The expected output is every line of the data exactly as shown, minus the images.

RECORDS FOR THE TASK Block Start

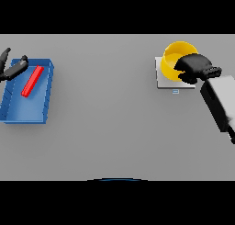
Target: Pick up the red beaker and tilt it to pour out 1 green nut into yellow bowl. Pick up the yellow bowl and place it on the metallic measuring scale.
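Head view, the only one: at the upper right of the frame the yellow bowl (176, 59) sits on the metallic measuring scale (170, 83), a pale square plate with a small display at its near edge. The right hand (196, 67) comes in from the right side and is on the bowl's right rim, its fingers curled over the wall, grasping it. Judging by that, the placing step looks as good as finished, with only the letting go left.

Over at the far left of the frame, the left hand (13, 69) hovers at the upper left corner of a blue tray (27, 113), fingers straight and released, holding nothing. Inside the tray lies a red piece (32, 81), long and flat on its side; it reads more like a bar than a beaker, and I can't settle which.

Handling call: the bowl looks rigid, smooth and light, so likely a bit slippery. The rim wall is the sensible hold, pinched inside and out and kept level.

The count: one bowl, one scale, one tray, one red piece. Green nuts seen: none, as the bowl's inside is partly hidden by the hand.
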Action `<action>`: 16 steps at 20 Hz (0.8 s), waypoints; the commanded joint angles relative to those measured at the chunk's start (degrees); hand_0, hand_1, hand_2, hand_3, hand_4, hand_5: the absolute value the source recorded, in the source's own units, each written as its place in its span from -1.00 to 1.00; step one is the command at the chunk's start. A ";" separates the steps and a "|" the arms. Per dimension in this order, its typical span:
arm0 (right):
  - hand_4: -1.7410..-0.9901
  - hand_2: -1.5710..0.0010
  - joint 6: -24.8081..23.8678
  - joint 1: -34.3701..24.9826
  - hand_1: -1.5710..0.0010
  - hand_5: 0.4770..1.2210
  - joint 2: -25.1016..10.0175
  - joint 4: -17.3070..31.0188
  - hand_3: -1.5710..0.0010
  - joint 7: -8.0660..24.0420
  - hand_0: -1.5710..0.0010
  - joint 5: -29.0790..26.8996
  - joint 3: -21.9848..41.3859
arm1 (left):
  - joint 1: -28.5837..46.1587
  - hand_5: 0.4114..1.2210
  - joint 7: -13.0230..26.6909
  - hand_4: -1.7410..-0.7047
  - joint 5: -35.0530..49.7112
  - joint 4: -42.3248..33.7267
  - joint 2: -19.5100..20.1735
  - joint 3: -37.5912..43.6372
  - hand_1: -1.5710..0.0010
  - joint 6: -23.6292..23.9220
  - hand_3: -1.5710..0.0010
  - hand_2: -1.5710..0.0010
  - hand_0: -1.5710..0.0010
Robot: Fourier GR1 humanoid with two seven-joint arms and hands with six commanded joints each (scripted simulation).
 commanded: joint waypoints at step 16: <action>-0.08 0.92 5.34 -0.46 0.90 -0.17 -0.10 0.39 0.93 2.44 0.90 -1.55 -0.53 | -0.29 -0.14 0.49 0.75 0.34 -0.30 -0.03 0.19 1.00 -0.04 1.00 1.00 1.00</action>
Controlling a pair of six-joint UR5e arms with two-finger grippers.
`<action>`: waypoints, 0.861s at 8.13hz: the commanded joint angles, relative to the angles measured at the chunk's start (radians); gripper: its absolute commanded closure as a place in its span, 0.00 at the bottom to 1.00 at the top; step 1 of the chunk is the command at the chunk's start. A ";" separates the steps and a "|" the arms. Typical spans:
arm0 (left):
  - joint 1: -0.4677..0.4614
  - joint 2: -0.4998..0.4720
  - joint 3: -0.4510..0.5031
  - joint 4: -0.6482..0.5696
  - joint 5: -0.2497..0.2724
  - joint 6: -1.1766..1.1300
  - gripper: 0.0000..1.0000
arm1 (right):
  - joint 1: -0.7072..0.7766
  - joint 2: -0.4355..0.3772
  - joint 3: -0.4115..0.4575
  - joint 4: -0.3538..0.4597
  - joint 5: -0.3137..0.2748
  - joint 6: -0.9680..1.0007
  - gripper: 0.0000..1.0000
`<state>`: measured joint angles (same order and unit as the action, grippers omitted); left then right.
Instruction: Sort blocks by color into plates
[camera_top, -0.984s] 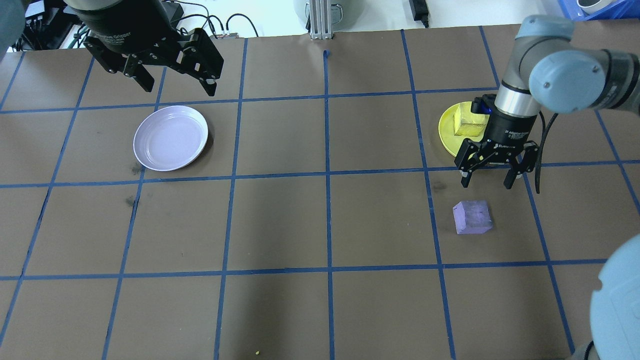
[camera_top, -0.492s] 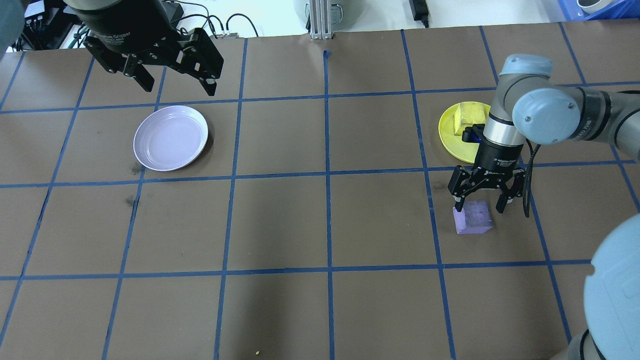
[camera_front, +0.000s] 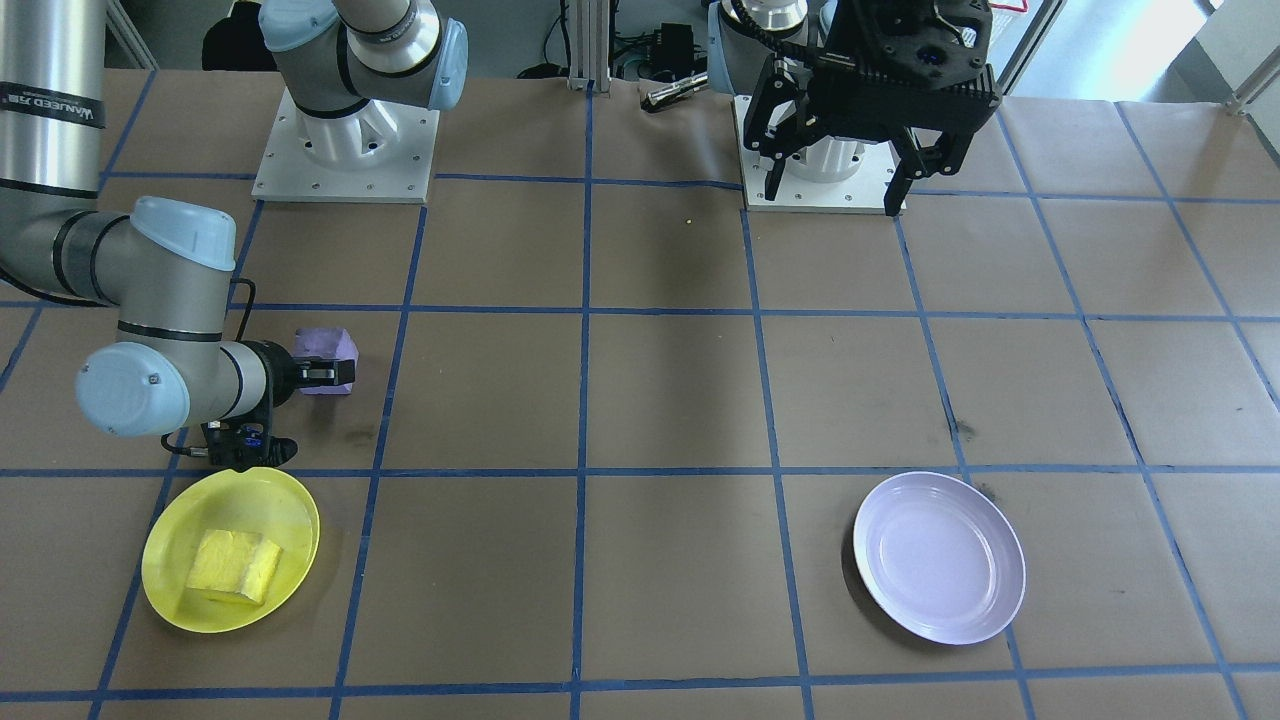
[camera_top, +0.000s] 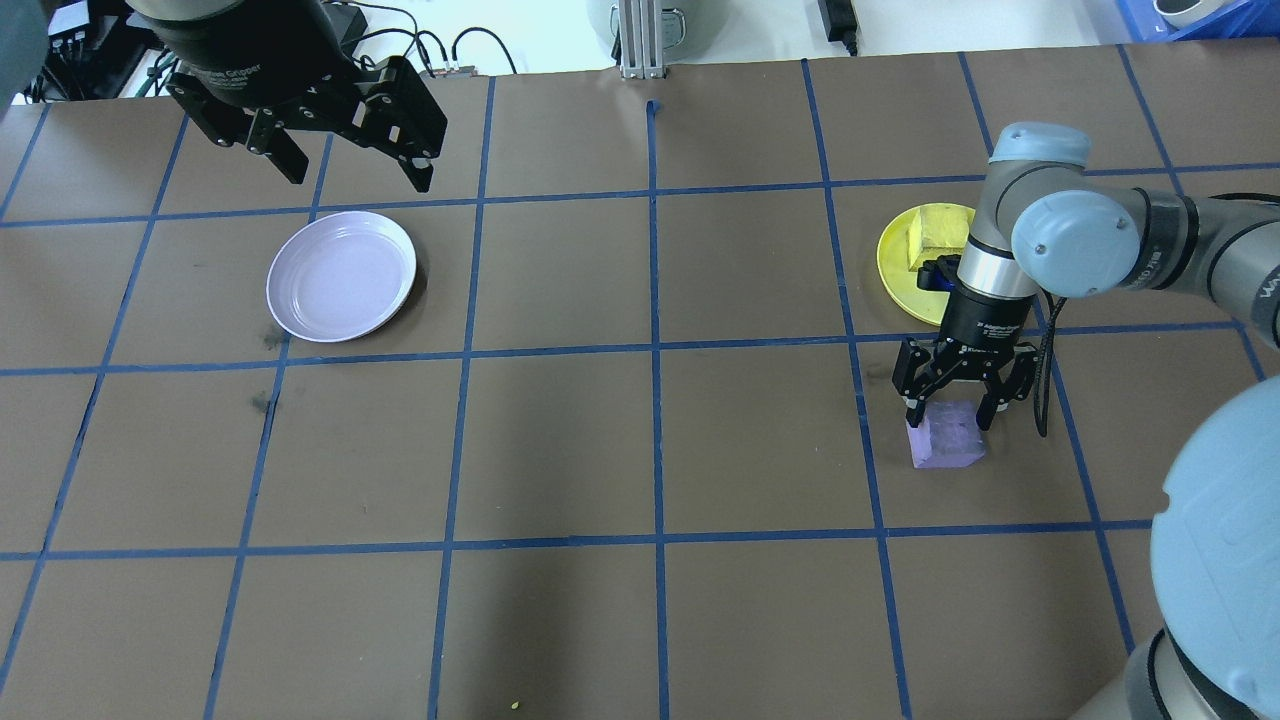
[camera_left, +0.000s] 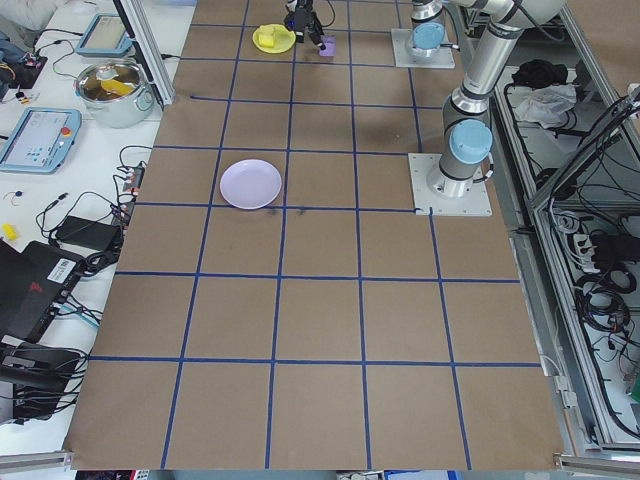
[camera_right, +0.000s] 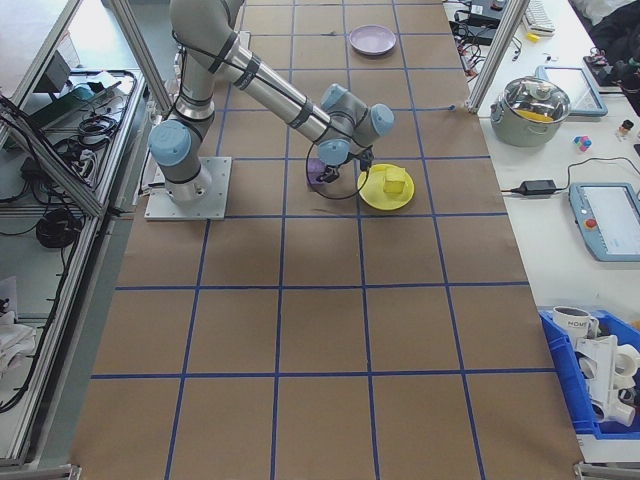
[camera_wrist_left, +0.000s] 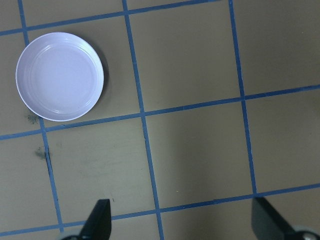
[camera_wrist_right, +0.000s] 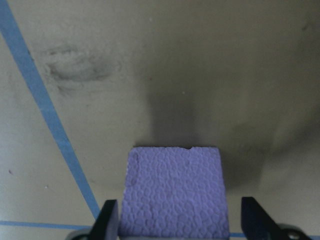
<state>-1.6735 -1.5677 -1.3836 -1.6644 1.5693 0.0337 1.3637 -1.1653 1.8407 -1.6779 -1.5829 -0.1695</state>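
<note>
On brown table (camera_top: 600, 450), two plates, two blocks, right fingers (camera_top: 912, 408) apart astride purple block (camera_top: 950, 445), left fingers (camera_top: 425, 165) apart.

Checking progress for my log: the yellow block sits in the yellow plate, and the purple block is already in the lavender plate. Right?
Not quite. The purple block lies on the table between the right gripper's open fingers; the lavender plate is empty, as the overhead view shows. The yellow block is in the yellow plate.

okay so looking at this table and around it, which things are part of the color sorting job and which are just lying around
Part of the job:
purple block, between the open fingers of the right gripper
yellow block, in the yellow plate
purple plate, empty

Just lying about:
pot with lid beside the table
tablets
cables
bin of mugs
</note>
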 joint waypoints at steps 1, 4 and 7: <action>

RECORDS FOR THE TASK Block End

TASK RESULT:
Target: Pick up the red beaker and tilt it to pour out 1 green nut into yellow bowl. Pick up the yellow bowl and place it on the metallic measuring scale.
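Head view, the only one: at the upper right of the frame the yellow bowl (176, 59) sits on the metallic measuring scale (170, 83), a pale square plate with a small display at its near edge. The right hand (196, 67) comes in from the right side and is on the bowl's right rim, its fingers curled over the wall, grasping it. Judging by that, the placing step looks as good as finished, with only the letting go left.

Over at the far left of the frame, the left hand (13, 69) hovers at the upper left corner of a blue tray (27, 113), fingers straight and released, holding nothing. Inside the tray lies a red piece (32, 81), long and flat on its side; it reads more like a bar than a beaker, and I can't settle which.

Handling call: the bowl looks rigid, smooth and light, so likely a bit slippery. The rim wall is the sensible hold, pinched inside and out and kept level.

The count: one bowl, one scale, one tray, one red piece. Green nuts seen: none, as the bowl's inside is partly hidden by the hand.
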Action `<action>`: 16 steps at 20 Hz (0.8 s), waypoints; the commanded joint angles relative to those measured at the chunk's start (degrees); hand_0, hand_1, hand_2, hand_3, hand_4, hand_5: the absolute value the source recorded, in the source's own units, each written as its place in its span from -1.00 to 1.00; step one is the command at the chunk's start. A ";" separates the steps and a "|" the arms. Per dimension in this order, its typical span:
arm0 (right):
  - hand_4: -1.7410..-0.9901
  - hand_2: -1.5710..0.0010
  - joint 6: -24.8081..23.8678
  - joint 1: -34.3701..24.9826
  - hand_1: -1.5710..0.0010
  - hand_5: 0.4770..1.2210
  - joint 2: -25.1016..10.0175
  - joint 4: -17.3070..31.0188
  - hand_3: -1.5710..0.0010
  - joint 7: -8.0660..24.0420
  - hand_0: -1.5710..0.0010
  - joint 5: -29.0790..26.8996
  - joint 3: -21.9848..41.3859
arm1 (left):
  - joint 1: -28.5837..46.1587
  - hand_5: 0.4114..1.2210
  - joint 7: -13.0230..26.6909
  - hand_4: -1.7410..-0.7047
  - joint 5: -35.0530..49.7112
  - joint 4: -42.3248..33.7267
  - joint 2: -19.5100..20.1735
  - joint 3: -37.5912..43.6372
  - hand_1: -1.5710..0.0010
  - joint 6: -23.6292..23.9220
  - hand_3: -1.5710..0.0010
  - hand_2: -1.5710..0.0010
  - hand_0: -1.5710..0.0010
Robot: Fourier GR1 humanoid with two seven-joint arms and hands with six commanded joints each (scripted simulation).
 commanded: joint waypoints at step 16: <action>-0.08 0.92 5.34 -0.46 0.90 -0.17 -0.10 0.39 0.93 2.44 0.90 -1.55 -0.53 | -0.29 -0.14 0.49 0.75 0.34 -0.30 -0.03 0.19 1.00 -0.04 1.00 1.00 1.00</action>
Controlling a pair of six-joint UR5e arms with two-finger grippers.
`<action>`: waypoints, 0.861s at 8.13hz: the commanded joint angles, relative to the angles measured at the chunk's start (radians); gripper: its absolute commanded closure as a place in its span, 0.00 at the bottom to 1.00 at the top; step 1 of the chunk is the command at the chunk's start. A ";" separates the steps and a "|" the arms. Typical spans:
arm0 (left):
  - joint 1: -0.4677..0.4614
  - joint 2: -0.4998..0.4720
  - joint 3: -0.4510..0.5031
  - joint 4: -0.6482..0.5696
  - joint 5: -0.2497..0.2724
  - joint 6: -1.1766..1.1300
  - gripper: 0.0000..1.0000
arm1 (right):
  - joint 1: -0.7072..0.7766
  - joint 2: -0.4355..0.3772
  - joint 3: -0.4115..0.4575
  - joint 4: -0.3538..0.4597
  - joint 5: -0.3137..0.2748
  - joint 6: -0.9680..1.0007
  - gripper: 0.0000..1.0000
`<state>`: measured joint angles (same order and unit as the action, grippers omitted); left then right.
Instruction: Sort blocks by color into plates
[camera_top, -0.984s] 
[camera_top, -0.492s] 
[camera_front, +0.000s] 
[camera_top, +0.000s] 
[camera_left, +0.000s] 
[camera_right, +0.000s] 
[camera_wrist_left, +0.000s] 
[camera_wrist_right, +0.000s] 
<state>-1.6735 -1.5677 -1.3836 -1.6644 1.5693 0.0337 1.3637 -1.1653 1.8407 -1.6779 -1.5829 -0.1695</state>
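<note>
On brown table (camera_top: 600, 450), two plates, two blocks, right fingers (camera_top: 912, 408) apart astride purple block (camera_top: 950, 445), left fingers (camera_top: 425, 165) apart.

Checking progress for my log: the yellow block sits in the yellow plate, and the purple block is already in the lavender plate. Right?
Not quite. The purple block lies on the table between the right gripper's open fingers; the lavender plate is empty, as the overhead view shows. The yellow block is in the yellow plate.

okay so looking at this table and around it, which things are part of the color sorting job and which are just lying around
Part of the job:
purple block, between the open fingers of the right gripper
yellow block, in the yellow plate
purple plate, empty

Just lying about:
pot with lid beside the table
tablets
cables
bin of mugs
</note>
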 joint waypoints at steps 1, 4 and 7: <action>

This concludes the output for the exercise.